## DIRECTIONS FOR THIS TASK:
Without the pictures, output all of the data exactly.

## RECORDED DATA:
* * *

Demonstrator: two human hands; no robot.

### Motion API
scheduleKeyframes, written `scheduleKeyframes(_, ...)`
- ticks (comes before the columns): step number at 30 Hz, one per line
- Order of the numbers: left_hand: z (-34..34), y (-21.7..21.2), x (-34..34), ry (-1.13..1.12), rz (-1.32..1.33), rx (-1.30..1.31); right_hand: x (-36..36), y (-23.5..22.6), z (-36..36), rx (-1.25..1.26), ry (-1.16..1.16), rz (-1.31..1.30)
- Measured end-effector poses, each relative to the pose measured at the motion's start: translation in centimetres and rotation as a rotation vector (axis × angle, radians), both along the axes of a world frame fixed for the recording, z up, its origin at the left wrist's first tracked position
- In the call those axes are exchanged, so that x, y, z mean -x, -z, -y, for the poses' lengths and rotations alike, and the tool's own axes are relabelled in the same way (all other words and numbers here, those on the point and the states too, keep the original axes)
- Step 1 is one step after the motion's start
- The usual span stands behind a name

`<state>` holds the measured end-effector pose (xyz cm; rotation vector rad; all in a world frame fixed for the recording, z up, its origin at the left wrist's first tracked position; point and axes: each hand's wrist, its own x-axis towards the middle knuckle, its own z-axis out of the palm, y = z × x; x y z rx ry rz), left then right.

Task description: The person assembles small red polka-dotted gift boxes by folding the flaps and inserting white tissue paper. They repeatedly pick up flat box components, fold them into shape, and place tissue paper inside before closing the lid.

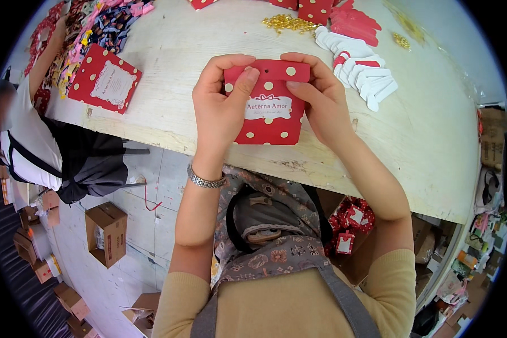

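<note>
A red paper packet point(269, 133) with cream dots and a white label stands over the near part of the table, its top strip folded across the front and a small dark hole near the top. My left hand point(222, 98) grips its upper left, thumb pressed on the front beside the hole. On the upper right, my right hand point(324, 101) pinches the folded strip with the thumb in front and fingers behind. The fingers behind the packet are partly hidden. White tags point(363, 70) lie in a fanned heap just beyond my right hand.
Gold-coloured small pieces point(287, 23) and red cut pieces point(355, 23) lie at the back of the table point(169, 84). Another dotted packet point(90, 84) rests at left, near a pile of bows point(110, 25). A co-worker point(34, 135) stands there. Cardboard boxes point(115, 236) are on the floor.
</note>
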<state>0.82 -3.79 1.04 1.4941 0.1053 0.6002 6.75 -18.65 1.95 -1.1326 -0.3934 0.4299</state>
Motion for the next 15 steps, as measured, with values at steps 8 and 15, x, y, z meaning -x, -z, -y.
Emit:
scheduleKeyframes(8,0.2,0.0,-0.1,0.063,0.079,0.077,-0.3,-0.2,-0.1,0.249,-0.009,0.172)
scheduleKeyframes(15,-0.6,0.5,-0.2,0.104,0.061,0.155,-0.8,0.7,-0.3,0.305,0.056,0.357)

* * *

## ANSWER SPACE:
Demonstrator: two human hands; no robot.

### Motion API
scheduleKeyframes, written `scheduleKeyframes(_, ...)`
- ticks (comes before the columns): step number at 30 Hz, one per line
- Order of the numbers: left_hand: z (-34..34), y (-21.7..21.2), x (-34..34), ry (-1.13..1.12), rz (-1.32..1.33), rx (-1.30..1.31); right_hand: x (-36..36), y (-23.5..22.6), z (-36..36), rx (-1.25..1.26), ry (-1.16..1.16), rz (-1.31..1.30)
- Measured end-effector poses, each relative to the pose measured at the motion's start: translation in centimetres and rotation as a rotation vector (axis × angle, radians), both along the axes of a world frame fixed for the recording, z up, its origin at the left wrist's first tracked position
- In the call those axes are exchanged, so that x, y, z mean -x, -z, -y, for the poses' lengths and rotations alike, and the tool's own axes are relabelled in the same way (all other words and numbers here, those on the point and the states too, keep the original axes)
- Step 1 is one step after the motion's start
- The usual span stands behind a name

`<state>` holds the measured end-effector pose (xyz cm; rotation vector rad; all in a world frame fixed for the recording, z up, its origin at the left wrist's first tracked position; point and axes: each hand's wrist, its own x-axis towards the middle knuckle, its own z-axis out of the palm, y = z × x; x y z rx ry rz), left then right.

Task description: The person assembles small red polka-dotted gift boxes by folding the flaps and inserting white tissue paper. They repeatedly pick up flat box components, fold them into shape, and place tissue paper inside before closing the lid.


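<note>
A red paper packet point(269, 133) with cream dots and a white label stands over the near part of the table, its top strip folded across the front and a small dark hole near the top. My left hand point(222, 98) grips its upper left, thumb pressed on the front beside the hole. On the upper right, my right hand point(324, 101) pinches the folded strip with the thumb in front and fingers behind. The fingers behind the packet are partly hidden. White tags point(363, 70) lie in a fanned heap just beyond my right hand.
Gold-coloured small pieces point(287, 23) and red cut pieces point(355, 23) lie at the back of the table point(169, 84). Another dotted packet point(90, 84) rests at left, near a pile of bows point(110, 25). A co-worker point(34, 135) stands there. Cardboard boxes point(115, 236) are on the floor.
</note>
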<state>0.82 -3.79 1.04 1.4941 0.1053 0.6002 6.75 -18.65 1.95 -1.1326 -0.3934 0.4299</state>
Motion for the next 15 steps, as measured, with values at steps 8 and 15, x, y, z meaning -x, -z, -y.
Emit:
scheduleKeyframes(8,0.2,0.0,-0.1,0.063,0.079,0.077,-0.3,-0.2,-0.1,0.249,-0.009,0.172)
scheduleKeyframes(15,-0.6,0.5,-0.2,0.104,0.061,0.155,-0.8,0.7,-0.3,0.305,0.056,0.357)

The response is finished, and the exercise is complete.